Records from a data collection

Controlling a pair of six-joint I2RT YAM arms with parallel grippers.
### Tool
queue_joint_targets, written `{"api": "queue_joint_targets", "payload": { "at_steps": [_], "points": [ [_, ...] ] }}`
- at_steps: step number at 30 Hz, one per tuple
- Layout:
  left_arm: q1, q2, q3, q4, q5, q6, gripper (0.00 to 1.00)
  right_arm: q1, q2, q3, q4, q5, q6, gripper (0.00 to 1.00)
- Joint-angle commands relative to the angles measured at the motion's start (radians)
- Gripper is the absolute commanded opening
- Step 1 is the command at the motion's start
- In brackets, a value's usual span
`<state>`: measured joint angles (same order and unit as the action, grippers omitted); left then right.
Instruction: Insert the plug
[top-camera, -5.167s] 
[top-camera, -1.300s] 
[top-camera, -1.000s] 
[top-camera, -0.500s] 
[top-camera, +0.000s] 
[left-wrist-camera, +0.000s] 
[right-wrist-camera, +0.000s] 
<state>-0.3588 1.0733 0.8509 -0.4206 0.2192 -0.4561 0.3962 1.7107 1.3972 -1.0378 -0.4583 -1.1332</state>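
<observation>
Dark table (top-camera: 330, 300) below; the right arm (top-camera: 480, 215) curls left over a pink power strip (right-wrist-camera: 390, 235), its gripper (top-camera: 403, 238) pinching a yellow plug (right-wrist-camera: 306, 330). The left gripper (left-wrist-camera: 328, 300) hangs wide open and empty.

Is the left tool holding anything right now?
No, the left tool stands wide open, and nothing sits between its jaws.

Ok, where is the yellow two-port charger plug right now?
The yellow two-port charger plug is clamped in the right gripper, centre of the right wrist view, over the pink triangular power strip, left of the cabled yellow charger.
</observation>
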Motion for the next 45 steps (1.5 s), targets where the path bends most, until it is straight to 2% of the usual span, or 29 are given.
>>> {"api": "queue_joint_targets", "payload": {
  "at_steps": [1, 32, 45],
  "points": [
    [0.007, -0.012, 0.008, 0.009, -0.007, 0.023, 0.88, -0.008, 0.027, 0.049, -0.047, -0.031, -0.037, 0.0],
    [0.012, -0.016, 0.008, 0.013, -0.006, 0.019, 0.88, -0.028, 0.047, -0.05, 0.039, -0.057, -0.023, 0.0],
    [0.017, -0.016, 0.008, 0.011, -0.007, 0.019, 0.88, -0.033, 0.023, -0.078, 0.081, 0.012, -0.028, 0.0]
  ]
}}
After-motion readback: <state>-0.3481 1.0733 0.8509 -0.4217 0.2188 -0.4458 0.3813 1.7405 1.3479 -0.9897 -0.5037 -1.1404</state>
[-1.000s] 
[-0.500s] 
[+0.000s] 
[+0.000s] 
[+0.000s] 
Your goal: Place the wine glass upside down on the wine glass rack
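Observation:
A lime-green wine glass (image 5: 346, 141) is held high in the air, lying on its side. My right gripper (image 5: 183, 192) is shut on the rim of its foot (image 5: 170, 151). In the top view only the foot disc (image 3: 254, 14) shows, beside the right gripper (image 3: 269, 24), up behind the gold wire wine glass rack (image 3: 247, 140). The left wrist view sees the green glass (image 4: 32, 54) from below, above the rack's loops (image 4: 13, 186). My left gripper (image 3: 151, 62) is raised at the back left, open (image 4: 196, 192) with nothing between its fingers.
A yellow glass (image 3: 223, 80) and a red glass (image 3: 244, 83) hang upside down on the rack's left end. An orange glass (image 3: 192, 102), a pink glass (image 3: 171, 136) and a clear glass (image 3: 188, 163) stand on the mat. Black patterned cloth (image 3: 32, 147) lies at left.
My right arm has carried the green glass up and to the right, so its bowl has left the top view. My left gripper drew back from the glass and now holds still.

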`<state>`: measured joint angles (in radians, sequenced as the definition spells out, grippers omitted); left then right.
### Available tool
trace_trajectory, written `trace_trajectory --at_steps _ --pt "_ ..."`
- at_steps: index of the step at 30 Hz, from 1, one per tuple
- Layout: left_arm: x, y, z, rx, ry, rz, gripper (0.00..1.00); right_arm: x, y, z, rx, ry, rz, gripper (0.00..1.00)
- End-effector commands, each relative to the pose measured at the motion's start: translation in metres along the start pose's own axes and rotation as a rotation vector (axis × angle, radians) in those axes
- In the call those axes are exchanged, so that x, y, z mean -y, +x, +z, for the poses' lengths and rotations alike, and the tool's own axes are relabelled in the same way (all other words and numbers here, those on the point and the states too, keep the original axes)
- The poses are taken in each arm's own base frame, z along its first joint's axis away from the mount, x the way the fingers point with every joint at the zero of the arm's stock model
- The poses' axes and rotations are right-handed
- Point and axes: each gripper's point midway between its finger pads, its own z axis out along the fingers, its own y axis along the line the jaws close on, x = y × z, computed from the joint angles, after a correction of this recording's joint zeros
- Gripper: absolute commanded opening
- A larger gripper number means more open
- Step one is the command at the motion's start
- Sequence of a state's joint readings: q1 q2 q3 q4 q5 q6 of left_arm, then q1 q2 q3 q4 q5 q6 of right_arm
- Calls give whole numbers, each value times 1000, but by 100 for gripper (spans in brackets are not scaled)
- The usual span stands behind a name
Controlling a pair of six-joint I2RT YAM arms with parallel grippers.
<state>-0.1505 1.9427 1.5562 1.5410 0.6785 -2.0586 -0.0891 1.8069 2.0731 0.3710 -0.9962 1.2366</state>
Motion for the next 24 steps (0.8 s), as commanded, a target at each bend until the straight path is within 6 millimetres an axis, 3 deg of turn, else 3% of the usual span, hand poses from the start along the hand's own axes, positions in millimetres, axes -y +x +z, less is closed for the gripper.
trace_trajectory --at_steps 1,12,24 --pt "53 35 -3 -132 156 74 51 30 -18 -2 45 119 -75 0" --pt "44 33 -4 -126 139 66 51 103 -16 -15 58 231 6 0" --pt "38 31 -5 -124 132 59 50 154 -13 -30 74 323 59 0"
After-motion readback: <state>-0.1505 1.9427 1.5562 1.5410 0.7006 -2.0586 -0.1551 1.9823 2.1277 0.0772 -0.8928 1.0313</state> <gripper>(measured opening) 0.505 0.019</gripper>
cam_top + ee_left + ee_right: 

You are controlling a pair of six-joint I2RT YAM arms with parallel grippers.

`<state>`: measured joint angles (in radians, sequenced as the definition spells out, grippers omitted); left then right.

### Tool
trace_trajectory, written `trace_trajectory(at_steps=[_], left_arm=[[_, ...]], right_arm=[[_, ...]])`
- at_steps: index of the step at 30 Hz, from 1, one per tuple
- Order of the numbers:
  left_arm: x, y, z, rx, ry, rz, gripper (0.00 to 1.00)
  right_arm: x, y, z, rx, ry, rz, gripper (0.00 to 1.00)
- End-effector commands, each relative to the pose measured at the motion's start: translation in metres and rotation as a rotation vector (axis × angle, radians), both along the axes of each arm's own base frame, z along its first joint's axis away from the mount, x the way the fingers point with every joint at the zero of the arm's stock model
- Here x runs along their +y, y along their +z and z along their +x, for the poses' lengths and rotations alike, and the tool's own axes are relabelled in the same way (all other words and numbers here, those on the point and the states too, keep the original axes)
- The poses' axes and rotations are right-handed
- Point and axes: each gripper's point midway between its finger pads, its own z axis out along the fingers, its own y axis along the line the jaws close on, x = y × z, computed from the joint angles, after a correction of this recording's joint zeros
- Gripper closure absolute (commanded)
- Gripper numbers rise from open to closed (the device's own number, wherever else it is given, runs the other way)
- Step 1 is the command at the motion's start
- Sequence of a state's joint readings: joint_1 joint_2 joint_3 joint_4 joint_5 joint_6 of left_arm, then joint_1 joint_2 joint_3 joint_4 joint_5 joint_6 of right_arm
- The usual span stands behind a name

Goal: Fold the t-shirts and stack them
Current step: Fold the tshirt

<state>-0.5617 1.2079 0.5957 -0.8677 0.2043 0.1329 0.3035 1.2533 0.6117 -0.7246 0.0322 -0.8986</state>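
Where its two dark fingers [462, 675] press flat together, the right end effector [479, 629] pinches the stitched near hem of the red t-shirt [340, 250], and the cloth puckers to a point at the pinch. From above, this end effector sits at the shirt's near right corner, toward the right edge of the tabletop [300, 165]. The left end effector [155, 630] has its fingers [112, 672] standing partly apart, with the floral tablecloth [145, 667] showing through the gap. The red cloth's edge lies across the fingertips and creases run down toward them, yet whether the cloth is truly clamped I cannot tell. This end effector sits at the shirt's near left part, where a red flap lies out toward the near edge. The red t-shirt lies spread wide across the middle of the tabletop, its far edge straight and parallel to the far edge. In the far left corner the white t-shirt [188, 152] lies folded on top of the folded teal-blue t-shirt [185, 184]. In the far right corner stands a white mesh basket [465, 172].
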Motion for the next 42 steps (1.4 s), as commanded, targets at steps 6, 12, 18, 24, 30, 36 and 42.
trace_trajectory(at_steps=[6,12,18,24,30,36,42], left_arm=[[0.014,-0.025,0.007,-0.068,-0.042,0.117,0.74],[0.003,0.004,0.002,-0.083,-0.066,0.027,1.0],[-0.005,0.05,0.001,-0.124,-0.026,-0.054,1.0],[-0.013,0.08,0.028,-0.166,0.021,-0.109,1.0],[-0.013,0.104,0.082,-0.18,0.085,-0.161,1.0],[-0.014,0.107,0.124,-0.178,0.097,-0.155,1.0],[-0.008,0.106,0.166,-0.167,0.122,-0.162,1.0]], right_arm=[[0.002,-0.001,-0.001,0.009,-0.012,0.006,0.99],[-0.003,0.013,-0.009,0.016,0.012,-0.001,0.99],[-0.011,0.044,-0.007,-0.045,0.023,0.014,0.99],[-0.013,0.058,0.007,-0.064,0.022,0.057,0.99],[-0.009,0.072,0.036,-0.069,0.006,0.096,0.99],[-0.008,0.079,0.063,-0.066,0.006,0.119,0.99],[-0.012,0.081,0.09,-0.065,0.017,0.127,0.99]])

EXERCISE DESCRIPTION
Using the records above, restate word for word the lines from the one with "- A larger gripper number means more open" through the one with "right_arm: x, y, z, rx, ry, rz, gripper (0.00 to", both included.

EXERCISE OUTPUT
- A larger gripper number means more open
- Step one is the command at the motion's start
- Sequence of a state's joint readings: q1 q2 q3 q4 q5 q6 of left_arm, then q1 q2 q3 q4 q5 q6 of right_arm
- Calls give whole numbers, each value times 1000, but by 100 for gripper (spans in brackets are not scaled)
- The usual span stands behind a name
Controlling a pair of six-joint I2RT YAM arms with parallel grippers.
<state>-0.1505 1.9427 1.5562 1.5410 0.6785 -2.0586 -0.0891 1.8069 2.0731 0.3710 -0.9962 1.2366</state>
Motion for the next 24 steps (0.8 s), as commanded, a target at each bend until the straight path is within 6 millimetres an axis, 3 deg of turn, else 3% of the usual span, hand poses from the start along the hand's own axes, positions in millimetres, axes -y +x +z, less is closed for the gripper.
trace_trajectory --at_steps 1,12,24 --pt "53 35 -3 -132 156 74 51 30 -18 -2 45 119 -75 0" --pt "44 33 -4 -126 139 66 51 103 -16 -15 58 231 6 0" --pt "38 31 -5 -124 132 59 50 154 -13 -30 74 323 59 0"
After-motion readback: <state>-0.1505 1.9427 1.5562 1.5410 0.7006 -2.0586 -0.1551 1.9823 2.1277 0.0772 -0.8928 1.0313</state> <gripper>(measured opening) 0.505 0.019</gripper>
cam_top + ee_left + ee_right: 

You are controlling a pair of six-joint I2RT YAM arms with parallel grippers.

`<state>`: measured joint angles (in radians, sequenced as the definition spells out, grippers omitted); left then right.

### Tool
trace_trajectory, written `trace_trajectory(at_steps=[_], left_arm=[[_, ...]], right_arm=[[_, ...]])`
- at_steps: index of the step at 30 Hz, from 1, one per tuple
- Order of the numbers:
  left_arm: x, y, z, rx, ry, rz, gripper (0.00 to 1.00)
  right_arm: x, y, z, rx, ry, rz, gripper (0.00 to 1.00)

Nothing more remains in this exercise.